Stored items from a collection:

+--

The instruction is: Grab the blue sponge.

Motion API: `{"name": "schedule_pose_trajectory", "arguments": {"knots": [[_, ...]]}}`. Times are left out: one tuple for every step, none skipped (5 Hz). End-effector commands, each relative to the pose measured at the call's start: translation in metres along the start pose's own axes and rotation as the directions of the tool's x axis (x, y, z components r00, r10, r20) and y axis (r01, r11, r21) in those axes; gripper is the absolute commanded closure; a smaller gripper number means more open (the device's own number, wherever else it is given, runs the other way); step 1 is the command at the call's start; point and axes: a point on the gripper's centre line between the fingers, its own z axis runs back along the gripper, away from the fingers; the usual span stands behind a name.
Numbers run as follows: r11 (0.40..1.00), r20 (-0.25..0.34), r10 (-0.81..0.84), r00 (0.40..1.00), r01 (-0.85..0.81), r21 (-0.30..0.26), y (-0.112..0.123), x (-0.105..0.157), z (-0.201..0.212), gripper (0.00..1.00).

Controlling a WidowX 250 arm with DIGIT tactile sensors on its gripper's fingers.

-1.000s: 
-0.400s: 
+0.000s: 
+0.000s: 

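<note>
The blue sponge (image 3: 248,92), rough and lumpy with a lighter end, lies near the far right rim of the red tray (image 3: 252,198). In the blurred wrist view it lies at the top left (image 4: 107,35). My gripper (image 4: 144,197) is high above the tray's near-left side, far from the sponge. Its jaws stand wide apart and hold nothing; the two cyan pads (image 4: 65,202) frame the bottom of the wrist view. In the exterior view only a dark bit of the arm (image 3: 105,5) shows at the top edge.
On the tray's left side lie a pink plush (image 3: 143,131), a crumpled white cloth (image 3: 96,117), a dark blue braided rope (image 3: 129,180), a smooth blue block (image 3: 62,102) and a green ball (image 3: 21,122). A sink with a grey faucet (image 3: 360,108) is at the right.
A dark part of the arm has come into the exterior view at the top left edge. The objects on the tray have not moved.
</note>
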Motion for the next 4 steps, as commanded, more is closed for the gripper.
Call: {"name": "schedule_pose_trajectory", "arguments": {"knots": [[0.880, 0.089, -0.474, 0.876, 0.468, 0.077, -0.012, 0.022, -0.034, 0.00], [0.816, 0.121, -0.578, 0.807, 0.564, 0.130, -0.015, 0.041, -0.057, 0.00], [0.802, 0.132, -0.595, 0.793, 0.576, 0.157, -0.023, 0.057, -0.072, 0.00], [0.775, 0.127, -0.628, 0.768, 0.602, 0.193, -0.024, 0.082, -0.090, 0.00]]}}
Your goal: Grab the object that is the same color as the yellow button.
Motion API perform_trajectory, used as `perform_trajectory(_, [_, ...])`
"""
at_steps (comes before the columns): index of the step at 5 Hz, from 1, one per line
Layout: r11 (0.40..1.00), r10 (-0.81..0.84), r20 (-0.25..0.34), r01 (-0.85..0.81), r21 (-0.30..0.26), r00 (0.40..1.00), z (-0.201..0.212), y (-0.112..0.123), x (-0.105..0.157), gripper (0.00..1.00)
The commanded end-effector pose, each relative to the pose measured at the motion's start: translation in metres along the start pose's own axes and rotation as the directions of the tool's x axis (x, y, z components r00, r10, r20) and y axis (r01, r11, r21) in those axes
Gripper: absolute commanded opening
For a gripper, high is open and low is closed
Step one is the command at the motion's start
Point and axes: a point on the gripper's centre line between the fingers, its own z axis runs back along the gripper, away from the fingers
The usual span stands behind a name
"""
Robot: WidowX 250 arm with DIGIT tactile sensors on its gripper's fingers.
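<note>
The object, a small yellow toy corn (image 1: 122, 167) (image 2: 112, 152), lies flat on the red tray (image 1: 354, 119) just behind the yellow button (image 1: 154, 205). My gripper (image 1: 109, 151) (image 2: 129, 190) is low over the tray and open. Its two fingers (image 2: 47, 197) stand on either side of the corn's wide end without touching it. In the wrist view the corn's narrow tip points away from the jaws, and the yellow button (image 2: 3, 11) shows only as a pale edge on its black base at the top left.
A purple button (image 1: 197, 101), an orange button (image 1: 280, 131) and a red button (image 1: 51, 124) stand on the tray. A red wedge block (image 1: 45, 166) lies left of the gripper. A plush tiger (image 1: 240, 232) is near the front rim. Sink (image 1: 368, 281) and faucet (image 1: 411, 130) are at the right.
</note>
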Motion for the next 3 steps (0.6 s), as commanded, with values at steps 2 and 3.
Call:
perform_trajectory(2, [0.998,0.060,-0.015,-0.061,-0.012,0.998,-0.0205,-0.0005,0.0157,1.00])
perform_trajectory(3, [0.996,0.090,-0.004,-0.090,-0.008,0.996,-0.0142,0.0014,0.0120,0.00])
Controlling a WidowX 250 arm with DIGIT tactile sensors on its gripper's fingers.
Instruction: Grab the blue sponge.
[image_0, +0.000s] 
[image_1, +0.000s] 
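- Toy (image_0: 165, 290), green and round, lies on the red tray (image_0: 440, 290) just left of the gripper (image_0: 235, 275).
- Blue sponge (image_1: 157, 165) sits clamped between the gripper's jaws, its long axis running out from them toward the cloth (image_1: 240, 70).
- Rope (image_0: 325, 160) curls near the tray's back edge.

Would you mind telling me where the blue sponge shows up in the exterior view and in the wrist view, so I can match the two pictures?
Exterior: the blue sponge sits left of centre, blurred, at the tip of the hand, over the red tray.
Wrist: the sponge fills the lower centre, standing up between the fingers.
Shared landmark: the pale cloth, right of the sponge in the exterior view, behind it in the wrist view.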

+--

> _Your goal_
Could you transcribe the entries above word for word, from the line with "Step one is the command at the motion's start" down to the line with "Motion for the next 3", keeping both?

> _Exercise answer_
Step one is the command at the motion's start
Point and axes: a point on the gripper's centre line between the fingers, its own z axis runs back along the gripper, away from the fingers
The usual span stands behind a name
"""
Robot: WidowX 250 arm with DIGIT tactile sensors on its gripper's fingers.
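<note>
The object, a small yellow toy corn (image 1: 122, 167) (image 2: 112, 152), lies flat on the red tray (image 1: 354, 119) just behind the yellow button (image 1: 154, 205). My gripper (image 1: 109, 151) (image 2: 129, 190) is low over the tray and open. Its two fingers (image 2: 47, 197) stand on either side of the corn's wide end without touching it. In the wrist view the corn's narrow tip points away from the jaws, and the yellow button (image 2: 3, 11) shows only as a pale edge on its black base at the top left.
A purple button (image 1: 197, 101), an orange button (image 1: 280, 131) and a red button (image 1: 51, 124) stand on the tray. A red wedge block (image 1: 45, 166) lies left of the gripper. A plush tiger (image 1: 240, 232) is near the front rim. Sink (image 1: 368, 281) and faucet (image 1: 411, 130) are at the right.
</note>
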Motion for the next 3 steps (0.6 s), as commanded, with values at steps 2 and 3.

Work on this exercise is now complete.